Yıllardır böyle bir kuruma rastlamadım!
Sadede geleyim...
    ***
Sevgili günlük; Esenyurt Tapu Müdürlüğünde 1.Günüm...
Bilgisayar çağındayız, hatta bu virüs sebebi ile yepyeni bir çağa doğru yol alındığını düşünenlerdenim/düşenenlerdendim. Esenyurt Tapu Müdürlüğünü görene kadar! 
Dünya da çok şey değişecek ama biz nasıl değişeceğiz onu bilmiyorum.
    ***
Tapu Müdürlüğünün içine doğru yol almadan, ben size girişten anlatmaya başlayayım. 
Güvenlikten çantaların geçtiği, telefonların konduğu sehpa ve X-RAY cihazına elindekini koymaya bile tereddüt ediyor insan. Merdiven çıkışlarının kenarlarında virüs korkusuyla takılan eldivenler çıkarılıp köşeye atılmış. Koca binada, plastik, kağıt çöpünü ayrı atacak bir çöp kutusuna rastlamadım. 

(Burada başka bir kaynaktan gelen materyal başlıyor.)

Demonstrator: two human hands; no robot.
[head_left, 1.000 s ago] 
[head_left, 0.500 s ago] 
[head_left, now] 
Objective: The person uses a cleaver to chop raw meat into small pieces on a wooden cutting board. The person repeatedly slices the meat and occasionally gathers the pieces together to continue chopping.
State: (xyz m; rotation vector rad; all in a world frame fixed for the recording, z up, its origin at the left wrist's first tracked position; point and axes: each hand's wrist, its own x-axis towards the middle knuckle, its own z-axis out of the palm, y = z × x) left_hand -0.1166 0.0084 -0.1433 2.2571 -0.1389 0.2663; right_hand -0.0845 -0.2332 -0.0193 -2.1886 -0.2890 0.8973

Yoğun toz kokusuyla zaten boğazlar yanmaya ve gözler kaşınmaya başlıyor. Havasızlık had safhada. Bir de benim gibi allerjisi olanların ne kadar etkilendiğini tasavvur edin. Evden çıkmasın diye uyarılan 60 yaş üzeri nice insan var. Kucakta bebek, çocuk...
    ***
Masasında oturan memur kalmamış, dört kişilik danışma da sadece bir memur var. O da bir evrağı alıyor içeri bir şeyler sormaya diye gidiyor, 15-20 dakika sonra sırada biriken insanların güvenliğe söylenip”nerede bu memur, hadi gelsin artık”demesiyle yerine dönüyor. Burada kuyruk oluşuyor ve bırakın bir metre mesafeyi, burun buruna kuyrukta bekliyoruz! Aksıran da orada, tıksırında...Herkesin dilinde aynı şey;”Arkadaş ya bıktık buradan...”
İşlem hazır diyorlar, bir saat bekliyorsun haber yok. Burda hazırlanan bir belgeyi, dünyanın teee bir ucundan ekrandan görülebildiği çağda yaşıyoruz ama ne menem şeydir ki, burada evrağa imza atacak memurun masasına bir türlü ulaşamıyor.
    ***  
Neyse, evrak hazır imzalanma aşamasında dediler. Bilmem kaçıncı katta(X)bey imzalayacak, oraya çıkın diyorlar. Nihayet bu işkence bitti diye gidip(X)beyin masası nerede diye soruyorsun. Adam yüzüne bakıyor ama benim demiyor. O arada diğer masalara beyi soruyorsun. O gözünün içine bakıpta”buyurun benim”demeyen beyi gözleriyle işaret ediyorlar. Sesleniyorum;”(X)bey? Eliyle;”işim var, bekle”işareti yapıyor. 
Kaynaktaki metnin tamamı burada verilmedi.